* _Directions_:
For the entries below, repeat exactly each line starting with the one that contains "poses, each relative" and going on through the one that contains "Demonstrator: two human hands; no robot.", and no others.

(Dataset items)
________________________________________

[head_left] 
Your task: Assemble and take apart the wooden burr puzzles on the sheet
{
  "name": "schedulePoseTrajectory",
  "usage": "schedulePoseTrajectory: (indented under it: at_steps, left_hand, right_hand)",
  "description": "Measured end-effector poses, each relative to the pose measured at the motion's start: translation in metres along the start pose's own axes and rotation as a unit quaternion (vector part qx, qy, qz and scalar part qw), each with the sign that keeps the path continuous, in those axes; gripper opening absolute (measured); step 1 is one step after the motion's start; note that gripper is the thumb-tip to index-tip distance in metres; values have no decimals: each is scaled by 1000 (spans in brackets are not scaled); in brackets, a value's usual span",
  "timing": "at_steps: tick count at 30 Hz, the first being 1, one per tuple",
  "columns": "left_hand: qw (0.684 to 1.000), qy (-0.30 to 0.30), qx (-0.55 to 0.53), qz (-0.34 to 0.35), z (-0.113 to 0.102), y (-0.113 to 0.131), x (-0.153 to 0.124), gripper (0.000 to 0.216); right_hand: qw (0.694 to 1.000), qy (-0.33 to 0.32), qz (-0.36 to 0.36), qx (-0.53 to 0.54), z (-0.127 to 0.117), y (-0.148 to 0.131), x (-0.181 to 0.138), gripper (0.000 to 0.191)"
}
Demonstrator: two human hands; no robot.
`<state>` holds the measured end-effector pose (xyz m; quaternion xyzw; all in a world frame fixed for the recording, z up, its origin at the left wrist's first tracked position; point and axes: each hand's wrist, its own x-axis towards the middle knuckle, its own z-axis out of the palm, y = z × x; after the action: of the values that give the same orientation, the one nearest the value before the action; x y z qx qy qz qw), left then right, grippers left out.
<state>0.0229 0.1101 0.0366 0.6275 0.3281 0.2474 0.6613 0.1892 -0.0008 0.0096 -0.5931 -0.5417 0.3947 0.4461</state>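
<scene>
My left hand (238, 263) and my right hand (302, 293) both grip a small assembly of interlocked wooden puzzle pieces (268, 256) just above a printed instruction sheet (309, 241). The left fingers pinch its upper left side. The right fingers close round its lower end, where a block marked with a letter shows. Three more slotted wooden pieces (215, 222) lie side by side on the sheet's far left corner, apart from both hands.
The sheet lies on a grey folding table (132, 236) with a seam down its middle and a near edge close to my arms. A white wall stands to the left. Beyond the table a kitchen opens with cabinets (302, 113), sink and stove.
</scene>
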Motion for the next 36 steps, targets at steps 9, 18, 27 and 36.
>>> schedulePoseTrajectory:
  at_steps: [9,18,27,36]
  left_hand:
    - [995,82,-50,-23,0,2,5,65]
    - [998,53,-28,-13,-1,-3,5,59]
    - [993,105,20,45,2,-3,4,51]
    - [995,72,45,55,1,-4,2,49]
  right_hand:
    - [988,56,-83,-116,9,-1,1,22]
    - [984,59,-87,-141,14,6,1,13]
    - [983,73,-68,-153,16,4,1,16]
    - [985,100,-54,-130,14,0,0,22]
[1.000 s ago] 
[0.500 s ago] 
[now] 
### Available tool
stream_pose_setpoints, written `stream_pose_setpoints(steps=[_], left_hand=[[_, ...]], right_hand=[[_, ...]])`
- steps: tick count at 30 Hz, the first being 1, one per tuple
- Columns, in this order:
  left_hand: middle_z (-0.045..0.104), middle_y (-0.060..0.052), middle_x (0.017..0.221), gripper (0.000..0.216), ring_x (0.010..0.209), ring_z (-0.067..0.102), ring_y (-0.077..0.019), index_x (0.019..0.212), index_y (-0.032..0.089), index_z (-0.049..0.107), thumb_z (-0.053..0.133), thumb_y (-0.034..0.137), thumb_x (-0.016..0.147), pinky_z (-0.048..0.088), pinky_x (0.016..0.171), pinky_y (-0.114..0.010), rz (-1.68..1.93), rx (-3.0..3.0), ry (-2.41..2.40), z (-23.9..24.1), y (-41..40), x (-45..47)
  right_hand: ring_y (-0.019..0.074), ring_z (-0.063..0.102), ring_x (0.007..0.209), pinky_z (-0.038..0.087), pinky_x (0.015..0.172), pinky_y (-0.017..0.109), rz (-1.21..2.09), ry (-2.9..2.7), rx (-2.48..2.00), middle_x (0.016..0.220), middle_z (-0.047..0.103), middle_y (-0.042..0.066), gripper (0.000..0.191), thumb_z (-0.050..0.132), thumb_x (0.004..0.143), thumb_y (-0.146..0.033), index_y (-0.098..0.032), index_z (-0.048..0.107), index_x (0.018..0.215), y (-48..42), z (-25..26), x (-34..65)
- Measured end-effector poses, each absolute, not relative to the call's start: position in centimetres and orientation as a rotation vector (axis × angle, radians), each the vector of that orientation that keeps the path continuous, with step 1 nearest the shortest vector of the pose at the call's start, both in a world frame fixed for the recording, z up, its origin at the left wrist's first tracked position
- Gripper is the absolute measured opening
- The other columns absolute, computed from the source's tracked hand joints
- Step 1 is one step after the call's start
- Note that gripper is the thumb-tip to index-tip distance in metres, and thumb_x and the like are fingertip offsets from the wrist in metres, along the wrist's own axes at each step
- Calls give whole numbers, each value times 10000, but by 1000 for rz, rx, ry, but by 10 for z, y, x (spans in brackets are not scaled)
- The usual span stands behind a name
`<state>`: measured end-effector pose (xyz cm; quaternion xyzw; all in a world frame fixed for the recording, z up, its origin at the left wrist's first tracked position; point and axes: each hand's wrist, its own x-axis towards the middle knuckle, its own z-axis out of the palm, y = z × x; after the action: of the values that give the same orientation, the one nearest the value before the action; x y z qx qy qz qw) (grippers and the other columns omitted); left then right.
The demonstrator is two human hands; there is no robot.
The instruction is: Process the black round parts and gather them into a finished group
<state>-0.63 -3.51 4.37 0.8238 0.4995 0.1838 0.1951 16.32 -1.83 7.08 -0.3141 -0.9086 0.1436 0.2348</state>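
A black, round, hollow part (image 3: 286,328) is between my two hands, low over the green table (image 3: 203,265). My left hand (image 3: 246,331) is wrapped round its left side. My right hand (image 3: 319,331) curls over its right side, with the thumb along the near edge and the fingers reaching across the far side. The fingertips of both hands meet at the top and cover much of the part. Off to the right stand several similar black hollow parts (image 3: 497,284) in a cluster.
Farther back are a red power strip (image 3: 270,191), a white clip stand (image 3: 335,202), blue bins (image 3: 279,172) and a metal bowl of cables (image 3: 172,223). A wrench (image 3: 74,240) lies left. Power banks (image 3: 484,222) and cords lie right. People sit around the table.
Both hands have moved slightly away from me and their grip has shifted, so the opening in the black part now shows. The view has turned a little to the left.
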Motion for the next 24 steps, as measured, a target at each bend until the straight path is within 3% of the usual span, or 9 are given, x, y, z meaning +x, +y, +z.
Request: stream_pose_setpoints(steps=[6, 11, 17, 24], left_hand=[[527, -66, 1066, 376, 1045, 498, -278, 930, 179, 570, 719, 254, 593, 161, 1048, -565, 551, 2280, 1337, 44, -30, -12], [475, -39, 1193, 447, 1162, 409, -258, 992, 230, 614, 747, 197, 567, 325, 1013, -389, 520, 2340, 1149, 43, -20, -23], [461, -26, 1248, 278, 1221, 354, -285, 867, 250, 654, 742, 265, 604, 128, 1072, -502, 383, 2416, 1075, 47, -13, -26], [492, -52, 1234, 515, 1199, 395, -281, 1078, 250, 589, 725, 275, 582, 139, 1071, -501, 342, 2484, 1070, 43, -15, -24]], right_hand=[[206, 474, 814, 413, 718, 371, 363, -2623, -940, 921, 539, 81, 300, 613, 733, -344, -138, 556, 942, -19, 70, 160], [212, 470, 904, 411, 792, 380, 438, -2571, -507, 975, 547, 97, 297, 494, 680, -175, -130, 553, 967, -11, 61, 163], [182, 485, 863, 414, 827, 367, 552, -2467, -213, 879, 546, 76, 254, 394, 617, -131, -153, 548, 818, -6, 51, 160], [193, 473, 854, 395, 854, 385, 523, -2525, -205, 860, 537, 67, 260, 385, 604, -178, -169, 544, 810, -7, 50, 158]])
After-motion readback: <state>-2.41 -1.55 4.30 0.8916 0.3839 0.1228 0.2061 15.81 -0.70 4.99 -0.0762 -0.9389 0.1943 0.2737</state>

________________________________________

* _Solution for this problem_:
  "description": "Measured end-effector poses, each relative to the pose measured at the motion's start: translation in metres along the start pose's own axes and rotation as a unit quaternion (vector part qx, qy, qz and scalar part qw), each with the sign that keeps the path continuous, in those axes; gripper opening absolute (measured); step 1 is one step after the motion's start; note that gripper is the thumb-tip to index-tip distance in metres; values have no decimals: each is scaled by 1000 (spans in brackets are not scaled); in brackets, a value's usual span",
  "timing": "at_steps: tick count at 30 Hz, the first being 1, one per tuple",
  "columns": "left_hand: qw (0.684 to 1.000), qy (-0.30 to 0.30), qx (-0.55 to 0.53), qz (-0.34 to 0.35), z (-0.113 to 0.102), y (-0.113 to 0.131), x (-0.153 to 0.124), gripper (0.000 to 0.216); right_hand: qw (0.694 to 1.000), qy (-0.33 to 0.32), qz (-0.36 to 0.36), qx (-0.53 to 0.54), z (-0.127 to 0.117), y (-0.148 to 0.131), x (-0.181 to 0.138), gripper (0.000 to 0.191)"
}
Demonstrator: two human hands; no robot.

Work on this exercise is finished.